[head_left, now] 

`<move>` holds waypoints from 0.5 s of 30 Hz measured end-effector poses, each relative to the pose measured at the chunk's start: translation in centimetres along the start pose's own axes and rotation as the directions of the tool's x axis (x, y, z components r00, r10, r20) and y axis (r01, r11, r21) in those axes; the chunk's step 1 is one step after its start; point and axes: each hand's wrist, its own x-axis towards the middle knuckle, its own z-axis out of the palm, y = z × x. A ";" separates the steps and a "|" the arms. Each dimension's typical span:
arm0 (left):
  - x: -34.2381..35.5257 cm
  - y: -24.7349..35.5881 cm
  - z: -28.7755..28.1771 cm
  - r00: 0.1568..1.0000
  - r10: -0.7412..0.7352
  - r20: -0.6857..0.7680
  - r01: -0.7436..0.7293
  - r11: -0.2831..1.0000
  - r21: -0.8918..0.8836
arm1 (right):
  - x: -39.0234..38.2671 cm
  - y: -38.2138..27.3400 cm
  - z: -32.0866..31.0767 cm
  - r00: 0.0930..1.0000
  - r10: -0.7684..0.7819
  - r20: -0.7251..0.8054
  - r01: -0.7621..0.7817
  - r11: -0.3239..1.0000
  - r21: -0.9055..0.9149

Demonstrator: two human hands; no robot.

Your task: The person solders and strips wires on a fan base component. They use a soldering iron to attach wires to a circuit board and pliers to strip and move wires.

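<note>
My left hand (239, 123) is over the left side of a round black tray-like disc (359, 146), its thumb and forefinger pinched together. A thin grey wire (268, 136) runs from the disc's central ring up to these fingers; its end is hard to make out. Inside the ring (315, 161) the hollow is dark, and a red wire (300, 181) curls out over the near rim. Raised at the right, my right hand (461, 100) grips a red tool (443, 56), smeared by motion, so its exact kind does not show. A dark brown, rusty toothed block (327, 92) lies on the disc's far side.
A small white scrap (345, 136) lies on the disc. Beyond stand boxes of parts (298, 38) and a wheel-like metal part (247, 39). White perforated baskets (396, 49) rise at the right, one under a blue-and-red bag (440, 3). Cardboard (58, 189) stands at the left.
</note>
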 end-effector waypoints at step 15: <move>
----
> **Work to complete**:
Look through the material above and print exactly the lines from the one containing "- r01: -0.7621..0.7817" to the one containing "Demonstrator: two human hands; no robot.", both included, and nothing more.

> **Response to this task**:
  - r01: -0.7621..0.7817
  - r11: -0.3239..1.0000
  - r21: -0.9055..0.9149

Demonstrator: two human hands; no robot.

That completes the answer.